In Section 4.3, constraints on source fluxes assuming $\mathrm{d}N/\mathrm{d}E_{\nu}\propto E_{\nu}^{-2}$ have been calculated. However, more specific neutrino flux models can be obtained using $\gamma$ -ray data. In pion decays, both neutrinos and $\gamma$ -rays are produced. Thus $\gamma$ -ray data can be used to construct models for neutrino emission under certain assumptions. Here, models for sources of the a priori source list are tested. For each model, the Model Rejection Factor (MRF) is calculated which is the ratio between the predicted flux and the 90% CL upper limit. In addition, the expected experimental result in the case of pure background is also calculated giving the MRF sensitivity. The energy range that contributes 90% to the sensitivity has been calculated by folding the differential discovery potential at the source position (similar to Fig. 4) with the flux prediction. Models for which the MRF sensitivity is larger than 10 are not discussed here.

The first source tested is the Crab Nebula, which is a Pulsar Wind Nebula (PWN) and the brightest source in TeV $\gamma$ -rays. Despite the common understanding that the emission from PWNe is of leptonic nature, see e.g. Aleksić et al. (2015a), neutrinos can be produced by subdominant hadronic emission. Predictions for neutrino fluxes from the Crab Nebula are proposed, e.g. by Amato et. al Amato et al. (2003) and Kappes et. al Kappes et al. (2007). The prediction by Amato et. al assumes pion production is dominated by p-p interactions and the target density is given by $n_{t}=10\mu M_{N_{\odot}}R_{\mathrm{pc}}^{-3}\,\mathrm{cm}^{-3}$ with $M_{N_{\odot}}$ the mass of the supernova ejecta in units of solar masses. Moreover, $R_{\mathrm{pc}}$ is the radius of the supernova in units of $\mathrm{pc}$ and $\mu$ is an unknown factor of the order of $1\leq\mu\leq 20$ that takes into account e.g. the intensity and structures of magnetic fields within the PWN. Here $\mu=20$ and a proton luminosity of 60% of the total PWN luminosity for Lorentz factors of $\Gamma=10^{4},\,10^{5},\,10^{6},\,10^{7}$ are used to provide a result that is model-independent and complementary to Amato et al. (2003). The model prediction by Kappes et al., assumes a dominant production of $\gamma$ -rays of the HESS $\gamma$ -ray spectrum Aharonian et al. (2006) by p-p interactions.

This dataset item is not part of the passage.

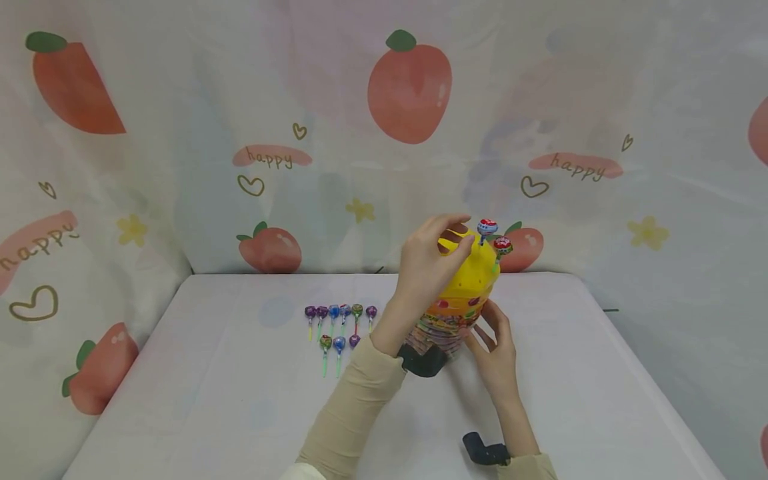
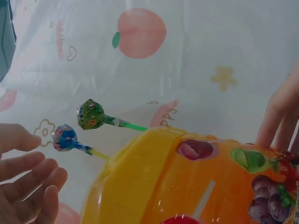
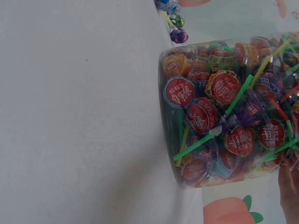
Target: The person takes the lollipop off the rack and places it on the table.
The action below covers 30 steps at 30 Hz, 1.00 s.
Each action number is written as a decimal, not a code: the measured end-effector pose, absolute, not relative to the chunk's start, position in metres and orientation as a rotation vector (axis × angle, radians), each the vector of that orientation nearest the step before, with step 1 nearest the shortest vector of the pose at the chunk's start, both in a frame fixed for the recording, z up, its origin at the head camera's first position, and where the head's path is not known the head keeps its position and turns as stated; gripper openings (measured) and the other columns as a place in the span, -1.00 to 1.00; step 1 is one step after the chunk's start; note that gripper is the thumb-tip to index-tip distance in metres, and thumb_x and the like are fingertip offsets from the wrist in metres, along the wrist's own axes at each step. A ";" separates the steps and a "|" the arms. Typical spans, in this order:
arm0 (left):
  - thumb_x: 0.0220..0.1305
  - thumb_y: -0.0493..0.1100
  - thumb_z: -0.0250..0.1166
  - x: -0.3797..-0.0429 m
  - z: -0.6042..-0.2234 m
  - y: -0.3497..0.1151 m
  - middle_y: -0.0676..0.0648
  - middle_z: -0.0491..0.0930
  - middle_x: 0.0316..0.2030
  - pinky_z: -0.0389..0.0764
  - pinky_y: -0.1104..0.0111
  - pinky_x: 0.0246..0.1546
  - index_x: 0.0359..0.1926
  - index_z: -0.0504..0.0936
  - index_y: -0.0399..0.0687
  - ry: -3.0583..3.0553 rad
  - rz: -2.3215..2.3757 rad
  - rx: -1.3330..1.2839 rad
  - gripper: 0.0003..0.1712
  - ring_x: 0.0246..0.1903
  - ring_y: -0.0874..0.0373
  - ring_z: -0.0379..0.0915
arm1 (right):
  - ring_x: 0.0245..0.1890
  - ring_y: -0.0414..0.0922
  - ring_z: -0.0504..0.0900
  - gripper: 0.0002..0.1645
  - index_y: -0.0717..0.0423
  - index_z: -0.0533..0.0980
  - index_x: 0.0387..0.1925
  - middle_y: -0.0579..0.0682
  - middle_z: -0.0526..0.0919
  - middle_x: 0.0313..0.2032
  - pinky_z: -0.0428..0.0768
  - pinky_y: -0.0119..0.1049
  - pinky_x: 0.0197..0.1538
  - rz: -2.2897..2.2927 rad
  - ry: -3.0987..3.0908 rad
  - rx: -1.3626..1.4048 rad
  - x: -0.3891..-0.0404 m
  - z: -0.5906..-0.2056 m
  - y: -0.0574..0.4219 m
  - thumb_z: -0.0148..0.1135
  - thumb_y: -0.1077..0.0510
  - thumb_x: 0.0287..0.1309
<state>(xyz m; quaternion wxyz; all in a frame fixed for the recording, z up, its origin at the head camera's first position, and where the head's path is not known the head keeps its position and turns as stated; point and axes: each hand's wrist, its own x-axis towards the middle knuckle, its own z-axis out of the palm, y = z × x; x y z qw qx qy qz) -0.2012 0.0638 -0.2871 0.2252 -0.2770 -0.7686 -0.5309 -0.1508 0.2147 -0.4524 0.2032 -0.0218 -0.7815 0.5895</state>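
A clear plastic jar (image 3: 169,154) of wrapped lollipops, with a yellow lid (image 1: 471,270) and an orange fruit-printed band (image 2: 173,182), stands on the table. Two lollipops stick out of its lid by their sticks: a blue-wrapped one (image 2: 65,137) and a green-and-red one (image 2: 91,114). My left hand (image 1: 429,260) is raised beside the lid, thumb and fingers spread with nothing between them, fingertips close to the blue lollipop. Low on the jar's right side, my right hand (image 1: 499,357) holds it with bent fingers (image 2: 278,114). Many lollipops show through the jar's wall.
Left of the jar, several lollipops (image 1: 334,312) lie in two rows on the white tabletop (image 1: 216,387). A fruit-patterned cloth (image 1: 336,87) hangs behind and at both sides. Black wrist cameras (image 1: 483,450) sit on both forearms.
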 end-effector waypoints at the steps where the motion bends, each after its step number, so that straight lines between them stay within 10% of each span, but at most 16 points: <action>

The model predictions, sensitivity and 90% CL upper limit are shown in Fig. 14 and are listed in Tab. 4. Sensitivity and upper limits are shown for the central energy range that contributes 90% to the sensitivity.

Figure 14: Differential source flux for the Crab Nebula. Solid lines show the model prediction, thick lines give the 90% CL upper limit and the dashed lines indicate the sensitivity flux. 90% CL upper limit and sensitivity are shown in the energy range that contributes 90% to the sensitivity.

For the model of Kappes et al., the sensitivity is very close to the model prediction while for Amato et al. with $\Gamma=10^{7}$ , the sensitivity is a factor of three lower than the prediction. The 90% CL upper limits are listed in Tab. 4. They are slightly higher but still constrain the models by Amato et al.

Another very interesting class of sources are active galactic nuclei (AGN). Here, the models being tested come from Ref. Petropoulou et al. (2015) for Mrk 421, a BL Lacertae object (BL Lac) that was found in spatial and energetic agreement with a high-energy starting event and from Ref. Reimer (2015) for 3C273 and 3C454.3 which are flat spectrum radio quasars (FSRQ). The models, sensitivities and 90% CL upper limits are shown in Fig. 15 and the MRF are listed in Tab. 4.

Figure 15: Differential source flux for 3C273, 3C454.3 and Mrk 421. Solid lines show the model prediction, thick lines give the 90% CL upper limit and dashed lines indicate the sensitivity flux. 90% CL upper limit and sensitivity are shown in the energy range that contributes 90% to the sensitivity.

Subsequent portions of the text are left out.